To determine the inclusion criteria, we used the PICOS model [31]. P (Population): “athletes”; I (Intervention): “Vitamin D supplementation”; C (Comparators): “same conditions in placebo”; O (Outcome): “CK/LDH/Mb levels after exercise”; and S (Study design): “clinical trial”. A well-designed search was focused in the following databases: PubMed/MEDLINE, web of science (WOS), Google Scholar, and Scopus, including results until 1 April 2020.
A combination of medical subject headings (MeSH) and free-text terms for key concepts in relation to vitamin D supplementation and muscular damage were included. The following search equation was used: (“Vitamin D” [All Fields] OR “calciferol” [All Fields]) AND (“Muscle Damage” [All Fields] OR “Creatine kinase” [All Fields] OR “CK” [All Fields] OR “Lactate” [All Fields] OR “LDH” [All Fields]“ OR “Mb” [All Fields]“). The snowball strategy resulted in relevant articles in the field. Cross-references from titles and abstracts were used to identify duplicate and missing studies. We screened titles and abstracts for a later full-text revision.

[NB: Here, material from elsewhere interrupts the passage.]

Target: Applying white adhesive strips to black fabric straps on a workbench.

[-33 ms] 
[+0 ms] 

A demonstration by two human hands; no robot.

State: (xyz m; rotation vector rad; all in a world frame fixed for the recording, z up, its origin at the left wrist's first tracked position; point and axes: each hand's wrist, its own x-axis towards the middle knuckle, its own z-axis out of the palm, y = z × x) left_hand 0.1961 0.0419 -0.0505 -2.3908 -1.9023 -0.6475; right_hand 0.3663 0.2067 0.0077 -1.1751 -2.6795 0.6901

2.2. Inclusion and Exclusion Criteria
We want to point out that no filters were applied to the performance level of athletes, gender, race, or age, in order to increase the analysis power. The following inclusion criteria were applied as filters to the articles obtained from the search: (1) the presence of an experimental group supplemented with vitamin D before and/or during exercise performance compared to an identical experimental placebo group; (2) the effects of Vitamin D on exercise tests and/or in real/simulated competitions; (3) randomized design; (4) information regarding vitamin D administration (dose and time); and (5) published in languages different from English. The following exclusion criteria were applied: (1) studies not performed in athletes; (2) studies performed into a therapy protocol; and (3) no placebo/control group. We consider the term athletes as all sportsmen and sportswomen that perform a planned physical activity regarding a certain intensity, volume, and frequency.
2.3. Data Extraction
We applied the inclusion and exclusion criteria on each study and we extracted the following data using a spreadsheet: study source (authors and year of publication), study design, vitamin D supplementation (dose and timing), sample size, participant characteristics (level and gender), and final intervention outcomes. Experiments were clustered by the type of marker used to evaluate muscular damage (CK, LDH or Mb).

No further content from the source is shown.